■ Instructions for the task ■
Copy out the data exactly as it appears, without a single image.

*** Material to process

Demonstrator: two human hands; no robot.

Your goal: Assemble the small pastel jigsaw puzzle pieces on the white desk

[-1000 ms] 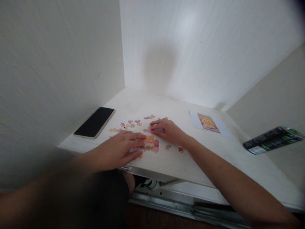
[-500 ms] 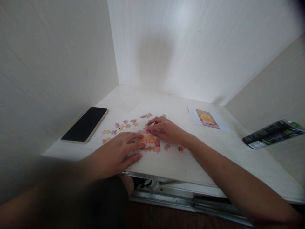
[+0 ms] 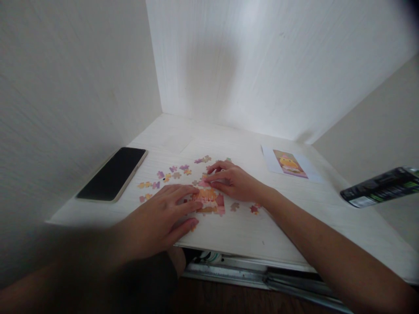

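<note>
A partly joined jigsaw puzzle [image 3: 211, 203] in orange and pink lies on the white tabletop before me. My left hand [image 3: 168, 211] rests palm down at its left side, fingers apart, the tips touching or covering that edge. Over the puzzle's far edge, my right hand [image 3: 234, 181] has its thumb and index finger closed on a pink puzzle piece [image 3: 203, 180], partly hidden by the fingertips. Several loose puzzle pieces [image 3: 177, 175] lie beyond and left of my left hand. A brownish piece [image 3: 235, 206] and a red one [image 3: 254, 209] sit to the right of the joined part.
A black-screened phone [image 3: 113, 174] lies at the left by the side wall. On the right is a sheet with a printed picture [image 3: 290, 164] of a yellow figure. A dark can [image 3: 379, 186] stands farther right. The table's front edge [image 3: 235, 256] is close to my forearms.
The view has shifted slightly, so the tabletop things appear a little lower. Both hands keep nearly the same places at the puzzle; the right fingers remain at the pink piece.
</note>
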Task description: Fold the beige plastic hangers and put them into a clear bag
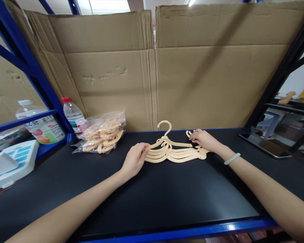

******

■ Answer below ■
Demonstrator: two human hands; no robot.

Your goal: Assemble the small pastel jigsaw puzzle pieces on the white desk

[-1000 ms] 
[-500 ms] 
[+0 ms] 

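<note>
A partly joined jigsaw puzzle [image 3: 211, 203] in orange and pink lies on the white tabletop before me. My left hand [image 3: 168, 211] rests palm down at its left side, fingers apart, the tips touching or covering that edge. Over the puzzle's far edge, my right hand [image 3: 234, 181] has its thumb and index finger closed on a pink puzzle piece [image 3: 203, 180], partly hidden by the fingertips. Several loose puzzle pieces [image 3: 177, 175] lie beyond and left of my left hand. A brownish piece [image 3: 235, 206] and a red one [image 3: 254, 209] sit to the right of the joined part.
A black-screened phone [image 3: 113, 174] lies at the left by the side wall. On the right is a sheet with a printed picture [image 3: 290, 164] of a yellow figure. A dark can [image 3: 379, 186] stands farther right. The table's front edge [image 3: 235, 256] is close to my forearms.
The view has shifted slightly, so the tabletop things appear a little lower. Both hands keep nearly the same places at the puzzle; the right fingers remain at the pink piece.
</note>
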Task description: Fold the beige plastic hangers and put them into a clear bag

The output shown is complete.